TASK INSTRUCTIONS: In the material below, find the line that contains "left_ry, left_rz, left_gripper" and the line that contains "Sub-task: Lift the", then write out exactly those two lines and everything between them.

━━ GIVEN DATA

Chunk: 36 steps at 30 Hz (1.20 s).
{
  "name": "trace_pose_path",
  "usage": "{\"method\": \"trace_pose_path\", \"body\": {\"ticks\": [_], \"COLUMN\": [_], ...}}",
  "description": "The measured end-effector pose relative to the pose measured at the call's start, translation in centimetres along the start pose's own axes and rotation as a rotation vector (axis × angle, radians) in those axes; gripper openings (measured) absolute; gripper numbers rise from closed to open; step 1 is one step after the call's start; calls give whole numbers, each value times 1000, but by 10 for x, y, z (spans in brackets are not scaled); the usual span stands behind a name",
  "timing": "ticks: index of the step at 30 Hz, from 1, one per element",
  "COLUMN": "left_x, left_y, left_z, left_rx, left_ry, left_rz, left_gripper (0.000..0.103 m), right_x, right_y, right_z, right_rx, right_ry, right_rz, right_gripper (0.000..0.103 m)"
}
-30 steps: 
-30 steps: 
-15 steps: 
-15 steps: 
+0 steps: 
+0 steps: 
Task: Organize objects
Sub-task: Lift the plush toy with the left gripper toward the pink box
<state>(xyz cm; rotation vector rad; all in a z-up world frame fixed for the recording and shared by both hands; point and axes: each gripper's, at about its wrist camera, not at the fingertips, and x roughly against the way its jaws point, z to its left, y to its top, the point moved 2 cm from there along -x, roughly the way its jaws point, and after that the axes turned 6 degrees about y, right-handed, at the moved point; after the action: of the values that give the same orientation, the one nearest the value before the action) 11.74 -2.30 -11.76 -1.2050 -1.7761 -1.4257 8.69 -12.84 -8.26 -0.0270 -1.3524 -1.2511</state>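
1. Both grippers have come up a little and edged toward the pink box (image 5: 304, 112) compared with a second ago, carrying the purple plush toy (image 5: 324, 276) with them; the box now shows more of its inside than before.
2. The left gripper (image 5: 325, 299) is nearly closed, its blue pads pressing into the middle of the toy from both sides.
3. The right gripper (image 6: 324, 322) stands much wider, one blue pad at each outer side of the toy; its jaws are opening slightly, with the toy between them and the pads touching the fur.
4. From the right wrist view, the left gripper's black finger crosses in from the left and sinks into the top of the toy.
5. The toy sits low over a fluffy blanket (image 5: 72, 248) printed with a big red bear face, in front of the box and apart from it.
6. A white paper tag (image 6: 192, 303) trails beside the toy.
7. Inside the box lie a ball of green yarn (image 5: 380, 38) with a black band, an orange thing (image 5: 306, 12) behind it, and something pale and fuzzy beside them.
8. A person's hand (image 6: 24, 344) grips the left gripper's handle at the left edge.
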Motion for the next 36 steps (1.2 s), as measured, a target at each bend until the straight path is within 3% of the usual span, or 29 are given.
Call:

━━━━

ANSWER SPACE:
  "COLUMN": "left_x, left_y, left_z, left_rx, left_ry, left_rz, left_gripper (0.000..0.103 m), right_x, right_y, right_z, right_rx, right_ry, right_rz, right_gripper (0.000..0.103 m)"
}
-30 steps: 
-30 steps: 
-15 steps: 
-15 steps: 
+0 steps: 
+0 steps: 
Task: Organize objects
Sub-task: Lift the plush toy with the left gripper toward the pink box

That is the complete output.